**TASK GOAL**
Every line of the material is to be set down exactly as written.

**STORED DATA**
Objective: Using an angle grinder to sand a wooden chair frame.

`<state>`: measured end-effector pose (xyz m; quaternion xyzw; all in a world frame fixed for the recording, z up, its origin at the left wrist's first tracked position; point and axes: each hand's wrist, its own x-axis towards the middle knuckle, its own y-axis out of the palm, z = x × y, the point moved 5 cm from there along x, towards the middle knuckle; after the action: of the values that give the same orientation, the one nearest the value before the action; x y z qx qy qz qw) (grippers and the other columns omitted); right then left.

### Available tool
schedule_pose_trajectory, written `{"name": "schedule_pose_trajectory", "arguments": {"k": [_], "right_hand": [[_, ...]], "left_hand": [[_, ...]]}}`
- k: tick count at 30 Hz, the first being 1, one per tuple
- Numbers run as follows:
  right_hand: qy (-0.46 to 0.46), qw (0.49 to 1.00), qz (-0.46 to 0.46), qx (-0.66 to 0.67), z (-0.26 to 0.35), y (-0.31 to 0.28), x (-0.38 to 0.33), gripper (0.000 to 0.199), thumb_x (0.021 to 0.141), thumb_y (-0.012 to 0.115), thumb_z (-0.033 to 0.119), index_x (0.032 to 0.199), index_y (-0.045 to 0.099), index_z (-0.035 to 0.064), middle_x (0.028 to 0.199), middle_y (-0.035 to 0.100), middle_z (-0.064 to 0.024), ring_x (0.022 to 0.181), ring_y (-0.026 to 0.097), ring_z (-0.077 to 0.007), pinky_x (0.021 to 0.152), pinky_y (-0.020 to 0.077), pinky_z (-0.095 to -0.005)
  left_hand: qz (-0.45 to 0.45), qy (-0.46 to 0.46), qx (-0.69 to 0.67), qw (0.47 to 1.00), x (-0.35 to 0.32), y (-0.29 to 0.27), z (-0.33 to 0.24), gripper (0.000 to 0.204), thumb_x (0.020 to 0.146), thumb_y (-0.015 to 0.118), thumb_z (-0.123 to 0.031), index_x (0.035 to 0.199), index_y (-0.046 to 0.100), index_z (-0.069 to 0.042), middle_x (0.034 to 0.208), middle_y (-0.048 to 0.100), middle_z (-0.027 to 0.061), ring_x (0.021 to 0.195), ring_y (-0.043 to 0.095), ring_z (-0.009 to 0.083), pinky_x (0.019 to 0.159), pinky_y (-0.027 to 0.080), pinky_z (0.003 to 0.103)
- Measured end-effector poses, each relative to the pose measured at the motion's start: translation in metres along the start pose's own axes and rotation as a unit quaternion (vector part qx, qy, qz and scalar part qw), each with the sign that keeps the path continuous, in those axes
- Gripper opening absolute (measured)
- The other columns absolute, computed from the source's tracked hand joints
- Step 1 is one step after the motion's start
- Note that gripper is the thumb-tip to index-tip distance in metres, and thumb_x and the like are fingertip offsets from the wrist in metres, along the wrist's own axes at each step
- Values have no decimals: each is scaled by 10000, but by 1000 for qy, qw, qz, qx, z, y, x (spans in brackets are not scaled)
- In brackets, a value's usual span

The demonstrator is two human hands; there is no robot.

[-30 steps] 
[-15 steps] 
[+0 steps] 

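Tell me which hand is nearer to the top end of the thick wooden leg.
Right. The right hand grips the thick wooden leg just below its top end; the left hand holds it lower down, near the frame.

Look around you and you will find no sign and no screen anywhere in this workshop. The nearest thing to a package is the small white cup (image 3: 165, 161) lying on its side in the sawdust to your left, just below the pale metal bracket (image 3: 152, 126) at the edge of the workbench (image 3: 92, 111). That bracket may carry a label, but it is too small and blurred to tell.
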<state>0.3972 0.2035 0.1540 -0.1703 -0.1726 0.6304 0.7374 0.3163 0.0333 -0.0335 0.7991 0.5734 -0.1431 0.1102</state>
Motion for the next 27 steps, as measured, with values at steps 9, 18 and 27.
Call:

**COMPLETED EXERCISE**
Objective: Using an angle grinder to sand a wooden chair frame.

`<state>`: measured end-effector pose (xyz m; quaternion xyzw; all in a world frame fixed for the recording, z up, its origin at the left wrist's first tracked position; point and axes: each hand's wrist, its own x-axis towards the middle knuckle, its own y-axis out of the palm, z = x × y, the point moved 5 cm from there along x, towards the middle knuckle; after the action: of the values that give the same orientation, the one nearest the value before the action; x y z qx qy qz qw) (grippers and the other columns omitted); right then left.

### Available tool
schedule_pose_trajectory, written `{"name": "schedule_pose_trajectory", "arguments": {"k": [_], "right_hand": [[_, ...]], "left_hand": [[_, ...]]}}`
- k: tick count at 30 Hz, the first being 1, one per tuple
- Numbers run as follows:
  right_hand: qy (-0.46 to 0.46), qw (0.49 to 1.00), qz (-0.46 to 0.46), qx (-0.66 to 0.67), z (-0.26 to 0.35), y (-0.31 to 0.28), x (-0.38 to 0.33), gripper (0.000 to 0.199), thumb_x (0.021 to 0.141), thumb_y (-0.012 to 0.115), thumb_z (-0.033 to 0.119), index_x (0.032 to 0.199), index_y (-0.045 to 0.099), index_z (-0.035 to 0.064), middle_x (0.028 to 0.199), middle_y (-0.035 to 0.100), middle_z (-0.064 to 0.024), ring_x (0.022 to 0.181), ring_y (-0.026 to 0.097), ring_z (-0.077 to 0.007), pinky_x (0.021 to 0.152), pinky_y (-0.020 to 0.077), pinky_z (-0.095 to -0.005)
  left_hand: qz (-0.45 to 0.45), qy (-0.46 to 0.46), qx (-0.69 to 0.67), qw (0.47 to 1.00), x (-0.35 to 0.32), y (-0.29 to 0.27), z (-0.33 to 0.24), gripper (0.000 to 0.204), thumb_x (0.020 to 0.146), thumb_y (-0.015 to 0.118), thumb_z (-0.123 to 0.031), index_x (0.035 to 0.199), index_y (-0.046 to 0.100), index_z (-0.069 to 0.042), middle_x (0.034 to 0.208), middle_y (-0.048 to 0.100), middle_z (-0.027 to 0.061), ring_x (0.021 to 0.195), ring_y (-0.043 to 0.095), ring_z (-0.009 to 0.083), pinky_x (0.019 to 0.159), pinky_y (-0.027 to 0.080), pinky_z (0.003 to 0.103)
- Measured end-effector poses, each relative to the pose measured at the motion's start: translation in metres along the start pose's own axes and rotation as a unit quaternion (vector part qx, qy, qz and scalar part qw), each with the sign that keeps the path continuous, in those axes
- Gripper opening absolute (measured)
- The other columns absolute, computed from the source's tracked hand joints
- Step 1 is one step after the motion's start
- Note that gripper is the thumb-tip to index-tip distance in metres, and thumb_x and the like are fingertip offsets from the wrist in metres, along the wrist's own axes at each step
- Values have no decimals: each is scaled by 10000, but by 1000 for qy, qw, qz, qx, z, y, x (spans in brackets are not scaled)
- In brackets, a value's usual span

The demonstrator is two human hands; there is no robot.

[-30 steps] 
[-15 steps] 
[+0 steps] 

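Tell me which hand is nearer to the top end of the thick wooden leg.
Right. The right hand grips the thick wooden leg just below its top end; the left hand holds it lower down, near the frame.

Look around you and you will find no sign and no screen anywhere in this workshop. The nearest thing to a package is the small white cup (image 3: 165, 161) lying on its side in the sawdust to your left, just below the pale metal bracket (image 3: 152, 126) at the edge of the workbench (image 3: 92, 111). That bracket may carry a label, but it is too small and blurred to tell.
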<state>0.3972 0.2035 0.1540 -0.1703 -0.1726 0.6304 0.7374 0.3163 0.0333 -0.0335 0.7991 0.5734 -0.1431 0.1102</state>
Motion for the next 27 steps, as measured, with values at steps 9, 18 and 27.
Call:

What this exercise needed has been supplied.